== SOURCE MATERIAL
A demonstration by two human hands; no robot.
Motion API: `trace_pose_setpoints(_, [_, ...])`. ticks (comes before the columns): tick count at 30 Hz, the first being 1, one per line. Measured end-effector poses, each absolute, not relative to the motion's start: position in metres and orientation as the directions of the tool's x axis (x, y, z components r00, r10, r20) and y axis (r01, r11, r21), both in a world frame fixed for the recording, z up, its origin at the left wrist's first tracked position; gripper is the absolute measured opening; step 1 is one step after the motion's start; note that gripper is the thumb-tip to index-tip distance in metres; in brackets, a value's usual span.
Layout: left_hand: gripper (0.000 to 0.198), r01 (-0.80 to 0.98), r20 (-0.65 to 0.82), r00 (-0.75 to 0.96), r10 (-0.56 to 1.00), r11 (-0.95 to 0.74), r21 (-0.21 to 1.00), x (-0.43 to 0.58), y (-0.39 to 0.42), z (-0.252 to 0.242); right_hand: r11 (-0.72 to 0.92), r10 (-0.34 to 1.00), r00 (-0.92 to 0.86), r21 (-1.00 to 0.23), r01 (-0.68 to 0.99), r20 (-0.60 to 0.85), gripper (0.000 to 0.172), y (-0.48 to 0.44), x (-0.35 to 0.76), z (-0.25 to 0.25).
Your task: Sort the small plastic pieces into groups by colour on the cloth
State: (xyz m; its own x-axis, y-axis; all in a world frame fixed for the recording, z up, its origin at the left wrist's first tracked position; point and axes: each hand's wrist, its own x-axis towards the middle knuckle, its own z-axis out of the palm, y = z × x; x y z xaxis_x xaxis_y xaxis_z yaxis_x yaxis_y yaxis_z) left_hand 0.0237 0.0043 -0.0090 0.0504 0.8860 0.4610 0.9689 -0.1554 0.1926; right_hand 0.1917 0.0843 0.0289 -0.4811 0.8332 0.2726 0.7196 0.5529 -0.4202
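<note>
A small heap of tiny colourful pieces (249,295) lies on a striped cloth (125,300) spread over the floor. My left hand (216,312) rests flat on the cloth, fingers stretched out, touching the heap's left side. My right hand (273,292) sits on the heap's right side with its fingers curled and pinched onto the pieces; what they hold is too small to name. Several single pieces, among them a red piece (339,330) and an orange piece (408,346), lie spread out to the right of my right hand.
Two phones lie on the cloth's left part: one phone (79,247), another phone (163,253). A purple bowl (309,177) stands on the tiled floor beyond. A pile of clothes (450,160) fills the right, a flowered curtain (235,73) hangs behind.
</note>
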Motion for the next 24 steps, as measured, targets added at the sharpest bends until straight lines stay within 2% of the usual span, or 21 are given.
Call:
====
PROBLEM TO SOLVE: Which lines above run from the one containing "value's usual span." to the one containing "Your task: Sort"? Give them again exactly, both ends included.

SOLUTION TO THIS EXERCISE:
Motion API: `trace_pose_setpoints(_, [_, ...])`. ticks (comes before the columns): tick count at 30 Hz, the first being 1, one per line. Measured end-effector poses, each absolute, not relative to the motion's start: position in metres and orientation as the directions of the tool's x axis (x, y, z components r00, r10, r20) and y axis (r01, r11, r21), both in a world frame fixed for the recording, z up, its origin at the left wrist's first tracked position; gripper is the absolute measured opening; step 1 is one step after the motion's start; note that gripper is the thumb-tip to index-tip distance in metres; in brackets, a value's usual span.
Layout: left_hand: gripper (0.000 to 0.198), r01 (-0.80 to 0.98), r20 (-0.65 to 0.82), r00 (-0.75 to 0.96), r10 (-0.56 to 1.00), r11 (-0.95 to 0.74), r21 (-0.21 to 1.00), x (-0.43 to 0.58), y (-0.39 to 0.42), z (-0.252 to 0.242); right_hand: r11 (-0.72 to 0.92), r10 (-0.34 to 1.00), r00 (-0.92 to 0.86), r21 (-1.00 to 0.23), r01 (-0.68 to 0.99), r20 (-0.60 to 0.85), gripper (0.000 to 0.172), y (-0.48 to 0.44), x (-0.35 to 0.76), z (-0.25 to 0.25).
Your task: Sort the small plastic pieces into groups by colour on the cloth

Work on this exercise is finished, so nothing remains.